#### ASSIGNED TASK:
Having located "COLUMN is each" in the listing below, write out its line and every following line exactly, last line included, without the pictures.

#### DATA SEGMENT:

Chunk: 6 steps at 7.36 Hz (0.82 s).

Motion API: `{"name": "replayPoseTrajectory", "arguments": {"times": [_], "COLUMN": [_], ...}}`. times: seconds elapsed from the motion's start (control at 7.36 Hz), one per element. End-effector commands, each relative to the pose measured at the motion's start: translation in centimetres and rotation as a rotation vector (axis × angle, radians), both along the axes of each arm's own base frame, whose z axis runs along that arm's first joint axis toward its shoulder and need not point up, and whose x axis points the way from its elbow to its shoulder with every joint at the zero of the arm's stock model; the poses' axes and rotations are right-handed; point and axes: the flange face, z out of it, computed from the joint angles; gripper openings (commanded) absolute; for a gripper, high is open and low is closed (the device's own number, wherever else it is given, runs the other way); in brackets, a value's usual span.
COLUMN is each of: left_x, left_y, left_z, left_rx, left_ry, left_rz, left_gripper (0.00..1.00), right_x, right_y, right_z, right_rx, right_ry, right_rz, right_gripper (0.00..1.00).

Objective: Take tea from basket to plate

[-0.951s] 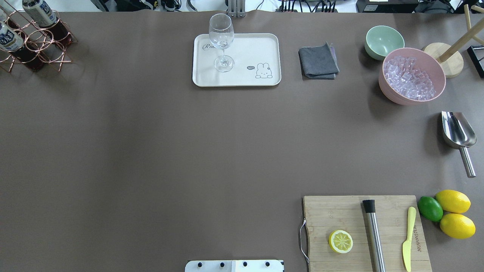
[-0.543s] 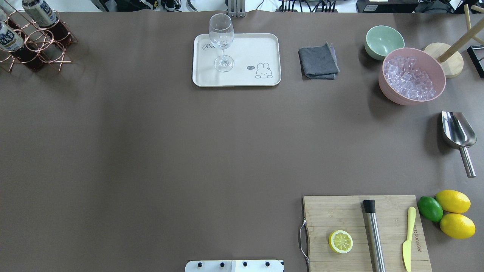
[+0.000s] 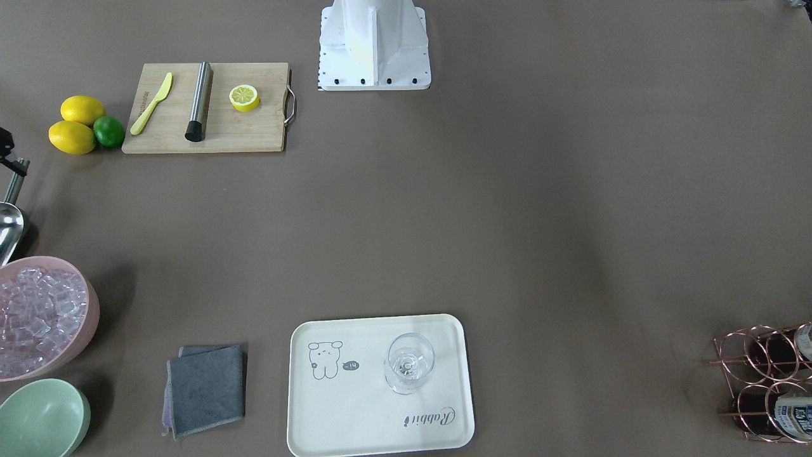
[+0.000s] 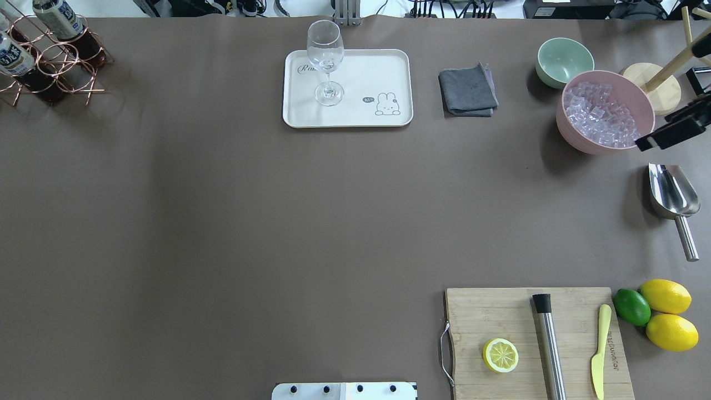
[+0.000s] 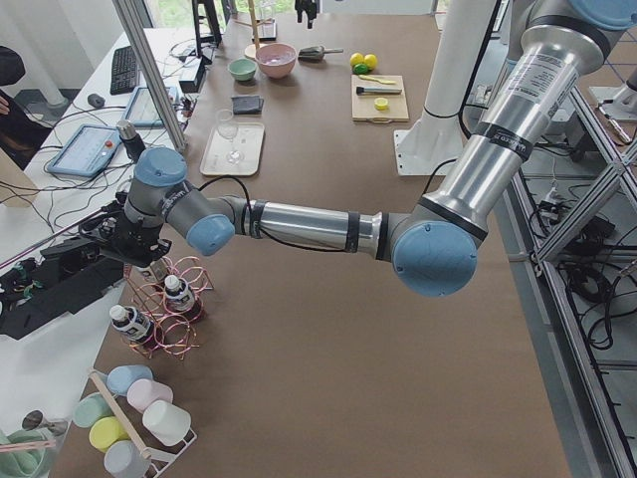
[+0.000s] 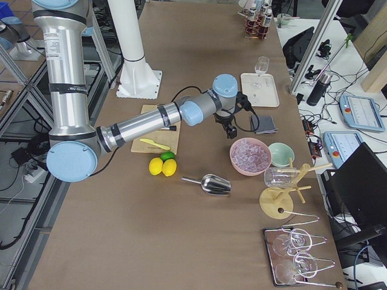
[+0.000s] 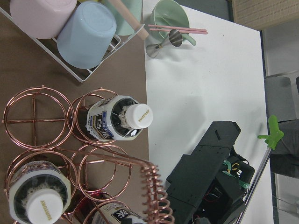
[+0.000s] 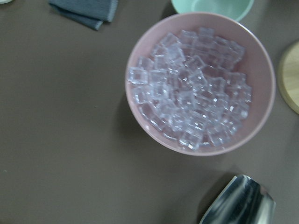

#### EXERCISE RESPONSE:
COLUMN is each of: left_x, left_y, left_z, left_rx, left_ry, left_rz, left_gripper (0.00..1.00), right_x, right_y, right_z, right_rx, right_ry, right_rz, right_gripper (0.00..1.00).

Objective: Take tea from basket to plate

[-0.951s] 
[-0.543s] 
[+0.000s] 
[+0.000s] 
[+0.000s] 
[+0.000s] 
[+0.000s] 
[+0.000s] 

With this, the exercise is finished.